Pour certains, le salut passe par l’écriture, pour d’autres c’est plutôt la peinture, la sculpture, la poésie… mais le principe reste le même.
L’humour est-il un moyen de dédramatiser l’existence ? Même si bien sûr quand on souffre trop, il est compliqué d’y avoir recours…
Vous l’avez dit vous même, quand on souffre, on serre les dents. Et dans ces moments là, il est quasi impossible de faire preuve d’humour. Mais en réalité, on souffre deux fois. Tout d’abord au moment où on reçoit le coup, c’est à dire dans le réel, et à nouveau dans la représentation du coup qu’on a reçu. Dans un second temps, certains arrivent à prendre assez de recul pour ironiser sur la maladie. On constate que ceux là souffrent moins car l’humour est une façon de mettre à distance l’épreuve.
Être résilient, est-ce que cela signifie être guéri ?
Non, la résilience n’a aucun rapport avec la guérison. Ce n’est pas parce qu’on a trouvé une molécule pour guérir, que pour autant, on va être plus résilient. A l’inverse, si on s’en sort à force de résilience, on risque de ne plus vivre comme avant. A noter, il n’est pas rare, alors même que les possibilités physiques sont moindres, que les personnes vivent plus intensément.
Beaucoup se sentent « en sursis » et décident de ne plus perdre une minute d’existence. Elles ont la volonté de mordre la vie à pleines dents.
Et les aidants dans tout ça ?
Si quelqu’un que j’aime souffre, je ne suis pas heureux. Quelle que soit la pathologie, on constate qu’il y a quatre fois plus de dépression chez les aidants que dans le reste de la population. Ils ont donc besoin d’appliquer les mêmes conseils que ceux que j’évoquais pour les patients, à savoir évoluer dans un environnement sécurisant et s’adonner à des activités qui leur permettent de s’évader ou de mettre des mots sur ce qu’ils ressentent. Bien sûr, l’aidant ne souffre pas dans sa propre chair, mais dans la représentation. On observe souvent une amélioration de la relation affective entre patient et aidant. De la même façon, quand la personne qui souffre est guérie, il n’est pas rare de constater un déséquilibre de l’équilibre familial.

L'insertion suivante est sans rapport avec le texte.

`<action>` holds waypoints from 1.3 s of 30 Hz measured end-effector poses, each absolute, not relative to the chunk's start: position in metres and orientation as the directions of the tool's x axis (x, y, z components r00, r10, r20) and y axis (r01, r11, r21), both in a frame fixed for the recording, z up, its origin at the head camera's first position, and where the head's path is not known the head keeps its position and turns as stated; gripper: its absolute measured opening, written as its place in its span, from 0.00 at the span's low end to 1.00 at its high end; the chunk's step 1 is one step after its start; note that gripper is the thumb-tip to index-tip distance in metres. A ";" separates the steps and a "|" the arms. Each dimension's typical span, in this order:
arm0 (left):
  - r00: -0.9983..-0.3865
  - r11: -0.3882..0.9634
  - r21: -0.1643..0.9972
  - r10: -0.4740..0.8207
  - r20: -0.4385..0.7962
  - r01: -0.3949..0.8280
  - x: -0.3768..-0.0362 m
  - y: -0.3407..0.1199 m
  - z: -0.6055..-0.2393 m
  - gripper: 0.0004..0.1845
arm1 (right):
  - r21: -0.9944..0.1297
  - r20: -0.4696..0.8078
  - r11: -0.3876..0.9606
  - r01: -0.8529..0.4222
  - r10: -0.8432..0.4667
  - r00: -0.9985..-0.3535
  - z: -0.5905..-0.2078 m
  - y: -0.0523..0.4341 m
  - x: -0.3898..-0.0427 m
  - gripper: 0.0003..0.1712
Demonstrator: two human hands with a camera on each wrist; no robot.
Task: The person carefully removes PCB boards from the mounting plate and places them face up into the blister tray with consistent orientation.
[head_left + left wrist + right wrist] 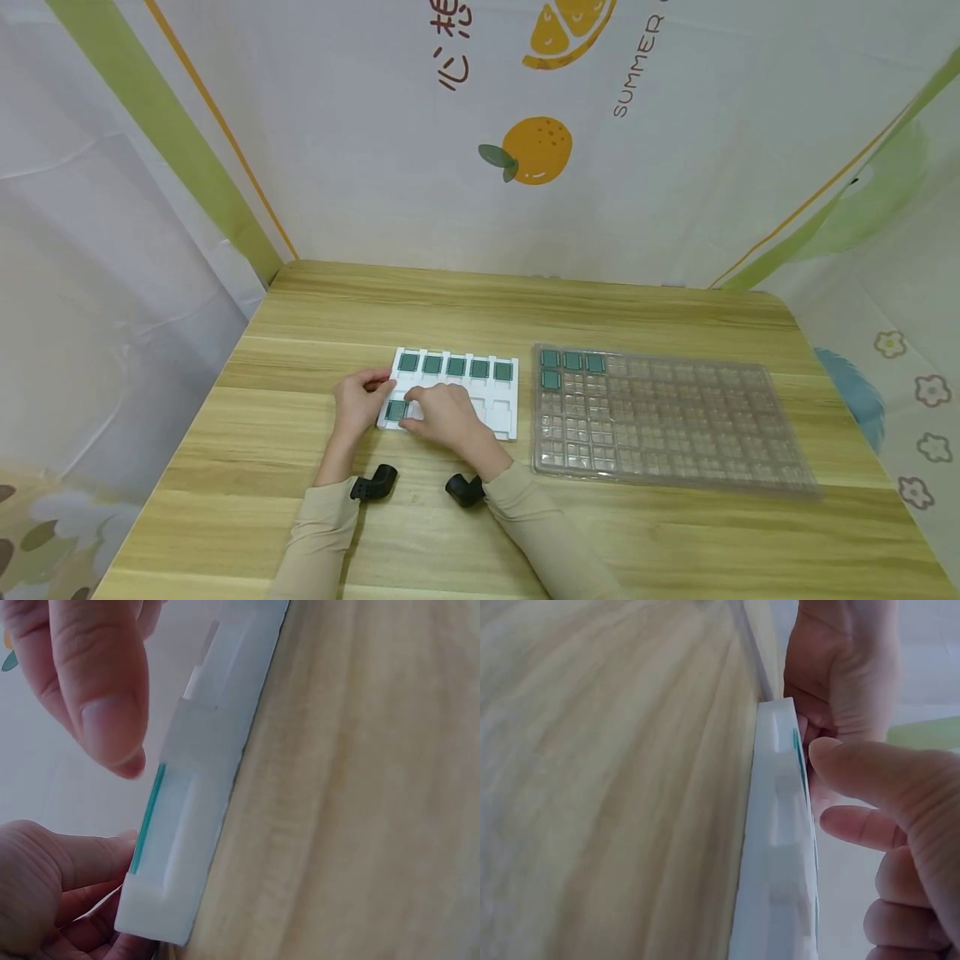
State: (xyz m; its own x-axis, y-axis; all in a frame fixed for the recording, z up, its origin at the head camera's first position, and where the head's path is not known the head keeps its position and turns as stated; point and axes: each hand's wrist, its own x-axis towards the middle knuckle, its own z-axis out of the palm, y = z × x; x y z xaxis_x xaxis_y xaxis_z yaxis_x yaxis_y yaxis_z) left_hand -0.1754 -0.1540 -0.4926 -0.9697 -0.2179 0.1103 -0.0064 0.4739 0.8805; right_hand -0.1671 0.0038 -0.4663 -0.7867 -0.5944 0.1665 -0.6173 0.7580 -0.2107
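A white pocketed tray [497,418] lies on the wooden table, its far row filled with green chips [456,366]. My left hand [362,398] grips the tray's left edge, thumb on top and fingers curled at the side. My right hand [442,417] rests over the near row, its fingertips against the green chip [394,410] in the near-left pocket. In the right wrist view the thumb [855,769] touches the tray [780,862] beside that chip's edge [798,746]. The left wrist view shows the tray [191,825] edge-on with the chip [150,817] in it.
A large clear plastic tray [675,425] with many small pockets lies to the right, holding several green chips [572,361] in its far-left corner. A black wrist camera [375,483] sits on each forearm. A printed cloth backdrop surrounds the table [525,308].
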 end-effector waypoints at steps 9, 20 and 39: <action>-0.970 0.477 0.879 -0.214 0.114 -0.002 -0.175 -0.154 -0.492 0.09 | -0.164 0.138 0.784 -0.599 -0.583 -0.801 -0.467 -0.005 -0.167 0.19; -0.972 0.466 0.885 -0.214 0.101 -0.011 -0.175 -0.155 -0.491 0.09 | -0.173 0.107 0.811 -0.559 -0.549 -0.829 -0.465 -0.014 -0.167 0.13; -0.971 0.455 0.890 -0.218 0.093 -0.017 -0.175 -0.155 -0.492 0.09 | -0.197 0.115 0.809 -0.554 -0.542 -0.832 -0.461 -0.013 -0.166 0.14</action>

Compte tenu que la résilience est un processus très long, n’y a-t-il pas une tentation du découragement, que ce soit pour les patients ou les aidants ? Et comment y faire face?
Je parlerais plutôt d’usure. C’est la raison pour laquelle les aidants doivent se faire aider. Il est très important aussi de revoir la relation entre les médecins, les patients et les proches.
Les médecins doivent expliquer les traitements aux patients. Inversement, les familles peuvent leur apprendre des choses qu’ils ne savent pas au sujet du patient. Quant aux patients, ils ont évidemment leur mot à dire.
Cela suppose une coopération, un co-traitement. La famille doit être reçue et impliquée. Plusieurs études révèlent que cela permet de limiter les rechutes.